Mesmo vacinas que chegaram a ser aprovadas em caráter emergencial no País, como a Coronavac, passaram pelo crivo da Anvisa, após inúmeros testes clínicos. Mas Bolsonaro fez questão de  relacionar o tratamento precoce, e não a vacina, à possibilidade de  um menor número de mortes.

Nessa toada, ele repetiu que “acórdãos” do Tribunal de Contas da União (TCU) apontaram um “superdimensionamento” em mortes por covid-19 para que Estados pudessem receber mais recursos públicos. O TCU divulgou nota desmentindo Bolsonaro e um auditor foi afastado do cargo, por 60 dias, após inserir documento com dados não oficiais sobre covid no sistema interno do tribunal.  

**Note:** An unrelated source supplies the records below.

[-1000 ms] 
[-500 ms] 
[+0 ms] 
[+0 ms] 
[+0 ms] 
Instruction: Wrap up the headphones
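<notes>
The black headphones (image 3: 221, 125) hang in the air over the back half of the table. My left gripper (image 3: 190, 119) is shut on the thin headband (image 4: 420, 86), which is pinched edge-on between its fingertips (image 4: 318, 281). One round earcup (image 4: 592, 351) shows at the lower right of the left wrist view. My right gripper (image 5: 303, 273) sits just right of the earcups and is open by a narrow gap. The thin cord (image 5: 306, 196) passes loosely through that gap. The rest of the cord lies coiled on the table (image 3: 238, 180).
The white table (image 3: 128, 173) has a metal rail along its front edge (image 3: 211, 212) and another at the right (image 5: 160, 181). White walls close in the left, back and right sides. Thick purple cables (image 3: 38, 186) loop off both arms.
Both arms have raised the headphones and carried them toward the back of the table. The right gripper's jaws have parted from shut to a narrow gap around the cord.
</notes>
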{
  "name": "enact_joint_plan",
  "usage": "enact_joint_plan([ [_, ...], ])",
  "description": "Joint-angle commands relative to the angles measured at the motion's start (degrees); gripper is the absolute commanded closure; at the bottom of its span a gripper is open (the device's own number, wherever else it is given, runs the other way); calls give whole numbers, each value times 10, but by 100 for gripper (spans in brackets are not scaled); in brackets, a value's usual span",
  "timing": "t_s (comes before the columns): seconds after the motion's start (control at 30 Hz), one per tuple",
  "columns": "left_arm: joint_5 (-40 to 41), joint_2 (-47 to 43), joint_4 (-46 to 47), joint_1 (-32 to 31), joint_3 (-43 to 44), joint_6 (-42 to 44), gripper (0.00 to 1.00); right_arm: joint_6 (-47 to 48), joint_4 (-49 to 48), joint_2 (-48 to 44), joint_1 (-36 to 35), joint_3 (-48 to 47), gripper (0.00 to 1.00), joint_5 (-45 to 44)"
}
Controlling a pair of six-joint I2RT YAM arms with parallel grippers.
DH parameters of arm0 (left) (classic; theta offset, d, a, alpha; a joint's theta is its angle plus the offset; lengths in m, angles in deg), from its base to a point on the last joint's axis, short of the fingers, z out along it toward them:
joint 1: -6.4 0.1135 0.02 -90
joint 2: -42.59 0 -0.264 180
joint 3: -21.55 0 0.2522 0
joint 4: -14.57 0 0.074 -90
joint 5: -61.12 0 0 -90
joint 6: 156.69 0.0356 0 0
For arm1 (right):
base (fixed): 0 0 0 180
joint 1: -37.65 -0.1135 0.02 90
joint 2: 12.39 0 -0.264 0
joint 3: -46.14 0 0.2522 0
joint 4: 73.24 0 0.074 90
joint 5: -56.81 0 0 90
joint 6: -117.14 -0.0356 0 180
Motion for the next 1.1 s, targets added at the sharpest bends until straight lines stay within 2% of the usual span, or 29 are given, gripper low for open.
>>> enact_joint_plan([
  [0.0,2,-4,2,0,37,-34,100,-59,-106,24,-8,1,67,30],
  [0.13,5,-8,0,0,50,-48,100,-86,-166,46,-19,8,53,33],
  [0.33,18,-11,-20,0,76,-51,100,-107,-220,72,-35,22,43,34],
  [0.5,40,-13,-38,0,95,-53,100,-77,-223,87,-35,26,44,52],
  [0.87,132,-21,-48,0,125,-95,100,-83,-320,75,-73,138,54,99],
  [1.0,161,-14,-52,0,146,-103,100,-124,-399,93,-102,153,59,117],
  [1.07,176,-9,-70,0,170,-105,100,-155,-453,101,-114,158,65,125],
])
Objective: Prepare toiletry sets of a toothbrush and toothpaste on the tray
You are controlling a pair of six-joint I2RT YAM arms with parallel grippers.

“Se nós retirarmos as possíveis fraudes, teremos em 2020 o nosso País como aquele que teve o menor número de mortes por milhão de habitantes por causa da covid-19”, disse o presidente. “E aí vem o importante: que milagre é esse? O tratamento precoce. Quem aqui tomou cloroquina levanta o braço, por favor”, pediu ele no culto em Anápolis.

Sem apresentar evidências, Bolsonaro insistiu na tese de que o coronavírus pode ter sido criado em laboratório. O governo da China sempre refutou essa suspeita. “Ainda não tenho provas, mas esse vírus nasceu de animal ou no laboratório? Tenho na minha cabeça de onde veio esse vírus e para quê. Mas ele está aqui, entre nós", afirmou.